Oh, no. No, no, no. No airplanes. Please. Speaking as a human, the concept of flying is terrifying enough. You are not supposed to sit in rows next to strangers, making small talk, watching 30 Rock episodes (still, somehow), and drinking plastic tumblers of booze as you soar above the clouds. The gods have struck humans down for less. But throw an infectious disease into the mix and it’s almost too much to bear. Nobody wants to breathe your Ebola air.

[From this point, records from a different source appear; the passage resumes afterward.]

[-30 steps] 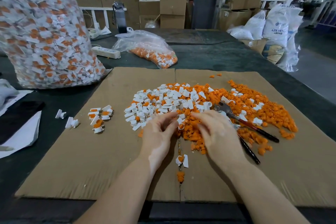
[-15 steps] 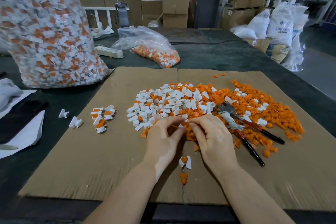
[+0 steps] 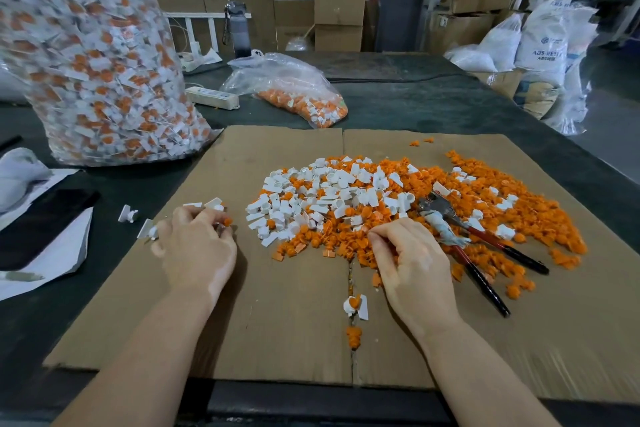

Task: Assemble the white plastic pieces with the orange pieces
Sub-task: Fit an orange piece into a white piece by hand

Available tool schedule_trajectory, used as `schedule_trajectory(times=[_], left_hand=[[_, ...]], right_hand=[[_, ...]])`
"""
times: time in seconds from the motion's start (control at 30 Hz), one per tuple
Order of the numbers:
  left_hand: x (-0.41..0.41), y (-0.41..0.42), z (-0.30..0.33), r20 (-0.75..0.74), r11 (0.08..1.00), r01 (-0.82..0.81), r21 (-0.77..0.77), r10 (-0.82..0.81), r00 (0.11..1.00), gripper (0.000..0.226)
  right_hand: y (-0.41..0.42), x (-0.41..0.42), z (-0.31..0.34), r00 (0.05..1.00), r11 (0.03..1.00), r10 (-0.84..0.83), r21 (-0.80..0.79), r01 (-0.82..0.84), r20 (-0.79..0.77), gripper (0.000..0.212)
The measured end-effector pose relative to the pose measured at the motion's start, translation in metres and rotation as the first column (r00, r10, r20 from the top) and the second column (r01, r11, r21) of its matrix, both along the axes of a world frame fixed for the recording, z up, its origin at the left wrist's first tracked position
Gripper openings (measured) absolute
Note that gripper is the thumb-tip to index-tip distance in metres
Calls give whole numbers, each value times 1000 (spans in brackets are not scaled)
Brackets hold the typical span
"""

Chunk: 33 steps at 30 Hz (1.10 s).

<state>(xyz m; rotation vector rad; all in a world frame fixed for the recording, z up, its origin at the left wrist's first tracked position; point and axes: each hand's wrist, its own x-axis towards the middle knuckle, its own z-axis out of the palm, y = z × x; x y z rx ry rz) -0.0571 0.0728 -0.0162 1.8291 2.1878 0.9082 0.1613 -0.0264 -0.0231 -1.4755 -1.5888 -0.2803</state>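
A heap of white plastic pieces (image 3: 329, 191) lies on top of a wider spread of orange pieces (image 3: 536, 218) on the cardboard sheet (image 3: 277, 340). My left hand (image 3: 197, 246) is at the sheet's left side over a small pile of assembled pieces (image 3: 213, 203), its curled fingertips pinching an assembled white-and-orange piece (image 3: 227, 221). At the near edge of the orange spread, my right hand (image 3: 408, 263) has its fingers curled and pinches an orange piece. One assembled piece (image 3: 355, 305) and a loose orange piece (image 3: 354, 336) lie between my forearms.
Red-and-black pliers (image 3: 485, 250) lie in the orange pieces right of my right hand. A big clear bag of assembled pieces (image 3: 93, 62) stands back left, a smaller bag (image 3: 294, 90) and a power strip (image 3: 213, 97) behind the cardboard. Two white pieces (image 3: 128, 213) lie left.
My left hand has left the middle and swung left to the small pile of assembled pieces. My right hand has stayed at the orange heap's near edge.
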Motion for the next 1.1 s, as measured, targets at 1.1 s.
schedule_trajectory(times=[1.1], left_hand=[[84,-50,6,930,754,636,162,-333,157,25]], right_hand=[[-3,1,2,984,990,135,-36,-140,-112,16]])
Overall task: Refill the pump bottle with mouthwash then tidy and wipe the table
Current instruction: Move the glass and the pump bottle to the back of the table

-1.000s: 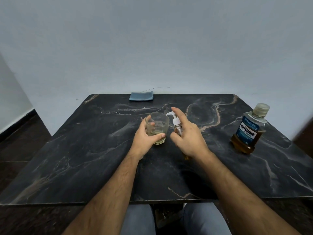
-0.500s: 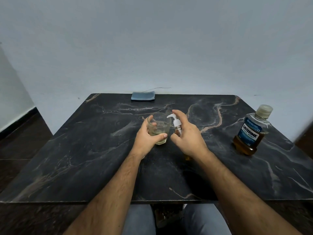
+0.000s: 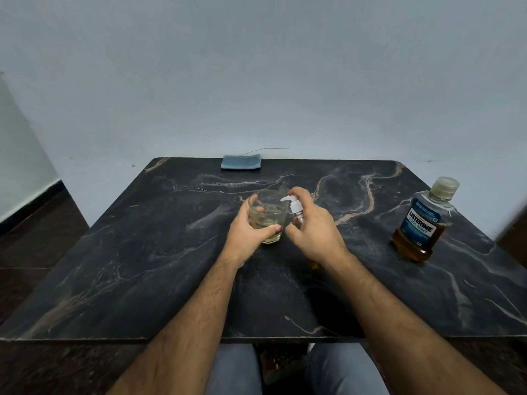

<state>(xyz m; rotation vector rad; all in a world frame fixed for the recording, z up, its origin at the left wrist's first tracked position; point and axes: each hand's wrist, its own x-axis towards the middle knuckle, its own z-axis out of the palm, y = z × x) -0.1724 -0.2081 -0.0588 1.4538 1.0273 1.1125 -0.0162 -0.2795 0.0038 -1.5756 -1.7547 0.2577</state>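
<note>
White-headed pump bottle (image 3: 296, 208) stands mid-table, gripped by your right hand (image 3: 313, 233), forefinger on the pump; your left hand (image 3: 246, 233) curls round the glass (image 3: 267, 216) beside it. Far right: bottle (image 3: 422, 223) labelled "LISTERINE COOL MINT"

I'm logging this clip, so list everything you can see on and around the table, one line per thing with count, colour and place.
Table: one, black marble with pale veins, against the wall.
Glass: one, clear, a little pale liquid at the bottom, centre of the table.
Pump bottle: one, white pump head, body mostly hidden by the hand, just right of the glass, nozzle pointing at it.
Mouthwash bottle: one, clear with amber liquid, blue label, cap on, right side of the table.
Cloth: one, blue, folded, far edge.
Left hand: one, holds the glass.
Right hand: one, grips the pump bottle, finger on the pump head.
</note>
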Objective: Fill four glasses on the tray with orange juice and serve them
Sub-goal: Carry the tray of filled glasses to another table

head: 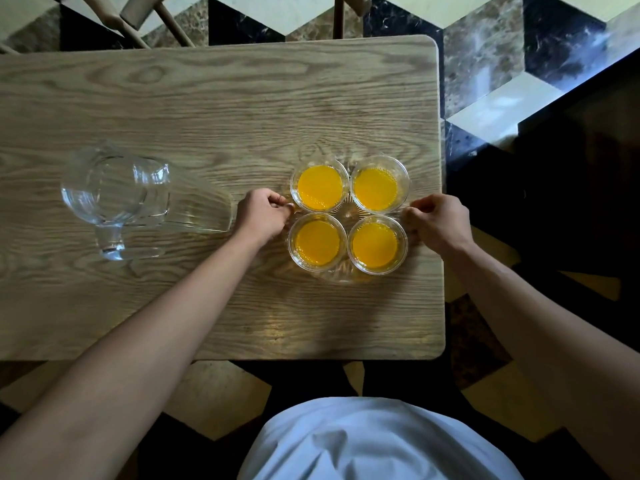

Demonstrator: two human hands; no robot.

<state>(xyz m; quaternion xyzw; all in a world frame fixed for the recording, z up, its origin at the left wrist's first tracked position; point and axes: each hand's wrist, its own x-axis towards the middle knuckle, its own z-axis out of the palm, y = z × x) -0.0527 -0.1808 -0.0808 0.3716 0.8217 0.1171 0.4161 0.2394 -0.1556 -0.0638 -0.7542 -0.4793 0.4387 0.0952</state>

So, no. No airplanes if you’ve been hanging around Ebola and feel a bit feverish. No coughing your Ebola spittle into those scratchy airplane horse blankets. No pooping your Ebola poop in those miniature airplane toilets. And for goodness sake, do not take an airplane to go out of state to try on wedding dresses. Your state has wedding dresses. I guarantee it.
Awesome, so I can try on wedding dresses with my Ebola, as long as I stay in my own state?
Good Christ. NO. Trying on clothes is gross already, all that fabric that’s been on someone’s possibly dirty, possibly sweaty skin; not to mention deciding whether you look good enough in whatever you’re wearing to pay money to continue looking that way – the real reason I rarely try on clothes. But when your sweat, saliva, and latent self-esteem issues get on a dress that you don’t even buy, all you’re doing is leaving it in the dress shop to ruin someone else’s special day. And I will not have it.
Well, the thing is, my wedding is really soon…
You have to cancel that shit. Postpone it, whatever. I don’t watch Game Of Thrones, but I was on the internet after the Red Wedding episode happened. You don’t want that sort of scenario marring your big event. Do you want all your guests to get killed? Or, if not killed, get really bad diarrhea? Put off those nuptials until you can guarantee that they won’t be referred to for time and all eternity as The Brown Wedding.